Repeat only the lines below that run from the line with "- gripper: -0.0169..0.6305" to the line with "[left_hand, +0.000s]", ends included; skip every picture.

Data excerpts:
|---|

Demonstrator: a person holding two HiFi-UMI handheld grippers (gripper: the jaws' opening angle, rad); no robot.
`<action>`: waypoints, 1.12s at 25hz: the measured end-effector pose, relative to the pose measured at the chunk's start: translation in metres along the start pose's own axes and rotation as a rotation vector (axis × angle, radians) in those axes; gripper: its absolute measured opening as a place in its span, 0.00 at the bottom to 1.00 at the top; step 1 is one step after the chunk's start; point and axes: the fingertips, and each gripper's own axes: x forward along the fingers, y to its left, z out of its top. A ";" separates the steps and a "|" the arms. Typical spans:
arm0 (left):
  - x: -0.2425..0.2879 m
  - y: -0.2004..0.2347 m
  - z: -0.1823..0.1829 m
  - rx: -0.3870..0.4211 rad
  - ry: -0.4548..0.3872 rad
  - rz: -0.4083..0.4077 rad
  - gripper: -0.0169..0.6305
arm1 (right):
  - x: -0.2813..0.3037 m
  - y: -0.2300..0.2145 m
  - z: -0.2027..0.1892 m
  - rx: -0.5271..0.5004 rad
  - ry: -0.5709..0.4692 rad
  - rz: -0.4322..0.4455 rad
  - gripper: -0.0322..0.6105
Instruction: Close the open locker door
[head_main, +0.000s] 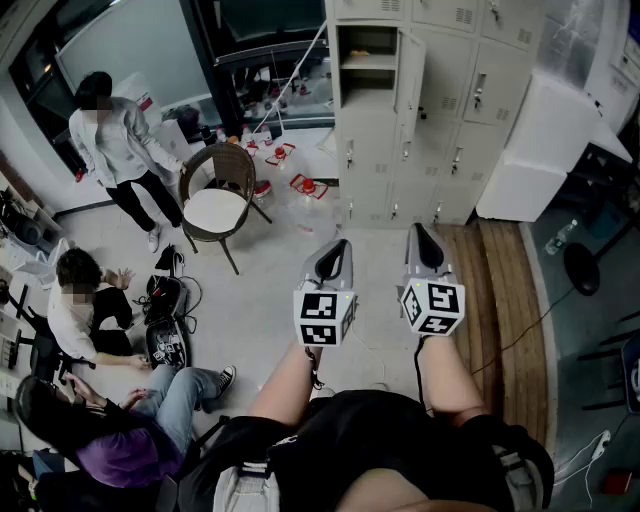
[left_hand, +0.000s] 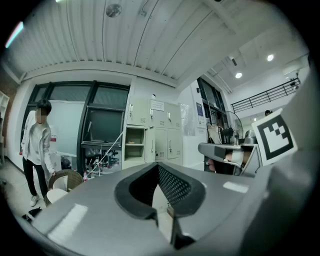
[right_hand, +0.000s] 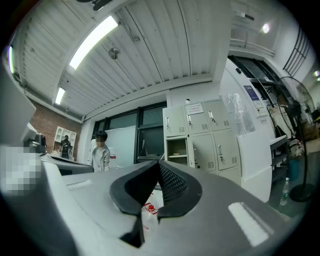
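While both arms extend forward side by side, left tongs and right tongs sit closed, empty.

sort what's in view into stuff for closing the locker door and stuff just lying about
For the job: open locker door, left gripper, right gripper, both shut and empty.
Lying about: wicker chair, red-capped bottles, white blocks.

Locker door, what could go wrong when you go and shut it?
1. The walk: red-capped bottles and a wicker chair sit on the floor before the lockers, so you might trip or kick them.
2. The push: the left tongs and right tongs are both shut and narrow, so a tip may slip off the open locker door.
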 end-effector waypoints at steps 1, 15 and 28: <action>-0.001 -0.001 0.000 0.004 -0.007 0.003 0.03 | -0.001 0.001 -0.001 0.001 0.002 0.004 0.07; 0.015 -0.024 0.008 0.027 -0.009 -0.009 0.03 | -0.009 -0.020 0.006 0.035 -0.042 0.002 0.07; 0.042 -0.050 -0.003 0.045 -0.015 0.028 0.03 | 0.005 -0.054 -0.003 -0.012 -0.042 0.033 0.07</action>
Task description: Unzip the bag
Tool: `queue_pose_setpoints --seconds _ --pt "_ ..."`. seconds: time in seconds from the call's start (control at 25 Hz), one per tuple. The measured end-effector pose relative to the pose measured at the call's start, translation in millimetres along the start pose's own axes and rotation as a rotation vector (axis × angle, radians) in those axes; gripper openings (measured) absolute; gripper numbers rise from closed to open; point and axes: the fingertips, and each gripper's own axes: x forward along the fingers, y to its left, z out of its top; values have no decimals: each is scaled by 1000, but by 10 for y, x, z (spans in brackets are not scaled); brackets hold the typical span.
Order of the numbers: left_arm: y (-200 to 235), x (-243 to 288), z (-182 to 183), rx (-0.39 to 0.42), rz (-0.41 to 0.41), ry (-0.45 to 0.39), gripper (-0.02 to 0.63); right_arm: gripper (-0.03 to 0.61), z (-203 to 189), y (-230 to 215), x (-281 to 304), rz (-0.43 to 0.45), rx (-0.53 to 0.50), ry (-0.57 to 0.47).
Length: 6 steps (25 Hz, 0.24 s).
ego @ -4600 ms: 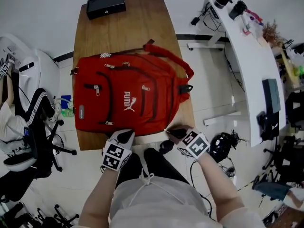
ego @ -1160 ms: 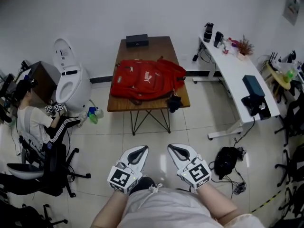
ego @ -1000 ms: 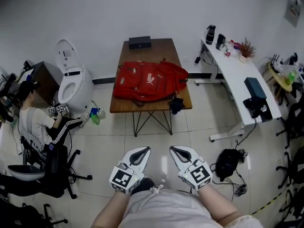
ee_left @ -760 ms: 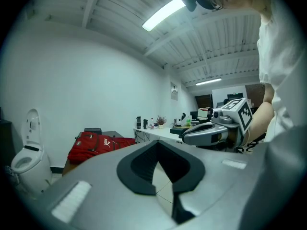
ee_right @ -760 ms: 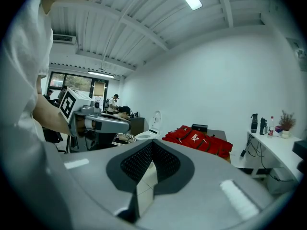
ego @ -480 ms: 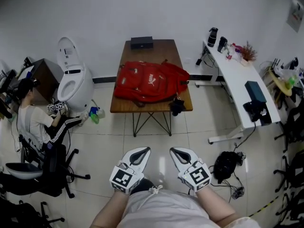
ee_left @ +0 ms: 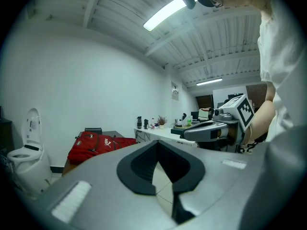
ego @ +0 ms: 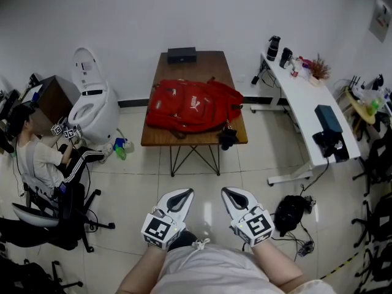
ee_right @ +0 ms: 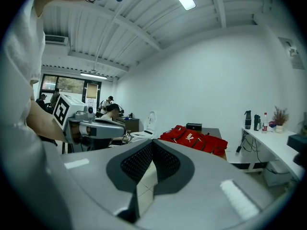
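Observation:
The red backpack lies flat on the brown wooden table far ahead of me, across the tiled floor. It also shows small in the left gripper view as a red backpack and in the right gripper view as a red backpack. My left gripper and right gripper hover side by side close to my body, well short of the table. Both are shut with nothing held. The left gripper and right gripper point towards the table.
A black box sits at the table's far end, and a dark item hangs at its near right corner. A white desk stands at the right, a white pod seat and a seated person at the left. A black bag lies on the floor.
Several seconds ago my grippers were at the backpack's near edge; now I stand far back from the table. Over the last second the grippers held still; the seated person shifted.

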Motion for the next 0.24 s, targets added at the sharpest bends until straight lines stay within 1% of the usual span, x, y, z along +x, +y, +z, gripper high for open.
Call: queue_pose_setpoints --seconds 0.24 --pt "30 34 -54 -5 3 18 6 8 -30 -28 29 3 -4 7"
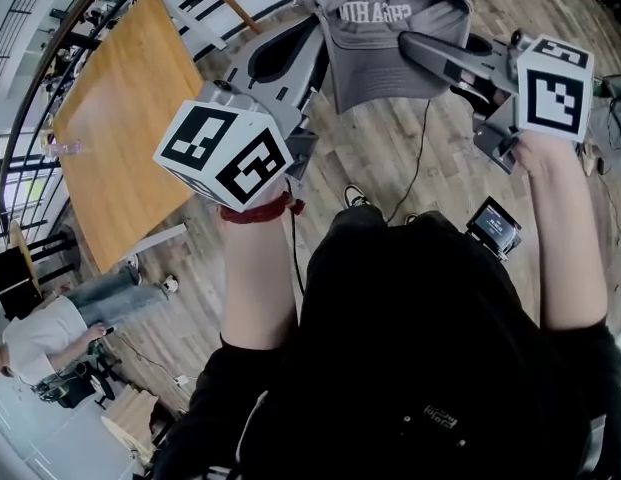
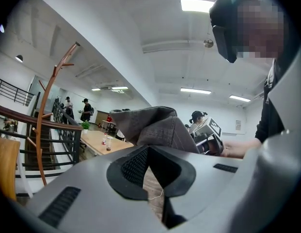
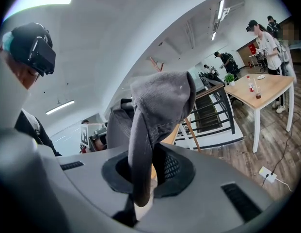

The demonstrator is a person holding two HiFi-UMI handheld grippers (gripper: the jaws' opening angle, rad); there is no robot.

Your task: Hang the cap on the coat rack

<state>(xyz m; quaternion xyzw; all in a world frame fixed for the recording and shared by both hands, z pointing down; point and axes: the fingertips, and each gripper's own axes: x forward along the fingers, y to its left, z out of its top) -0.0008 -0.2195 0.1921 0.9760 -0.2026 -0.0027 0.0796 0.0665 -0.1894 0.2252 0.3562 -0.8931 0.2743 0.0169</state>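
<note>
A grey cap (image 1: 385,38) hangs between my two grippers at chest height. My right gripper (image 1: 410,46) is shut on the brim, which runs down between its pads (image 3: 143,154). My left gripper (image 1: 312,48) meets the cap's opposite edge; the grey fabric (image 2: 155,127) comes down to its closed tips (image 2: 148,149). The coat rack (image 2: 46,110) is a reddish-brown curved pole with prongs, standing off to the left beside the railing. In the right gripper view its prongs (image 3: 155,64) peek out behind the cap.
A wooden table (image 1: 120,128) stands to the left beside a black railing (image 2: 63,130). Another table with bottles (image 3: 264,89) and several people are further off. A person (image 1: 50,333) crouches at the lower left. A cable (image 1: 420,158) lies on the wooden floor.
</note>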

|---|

## Written response
  - gripper: -0.0169..0.6305
arm1 (right):
  - x: -0.2813..0.3037 m
  - y: -0.2300..0.2145 m
  - z: -0.2027..0.1892 m
  - rx: -0.5271..0.5004 rad
  - ry: -0.5709..0.4692 rad
  - rz: -0.4322..0.4455 rad
  - gripper: -0.0322..0.6105
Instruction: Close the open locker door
[head_main, +0.000s] 
[left_hand, +0.000s] 

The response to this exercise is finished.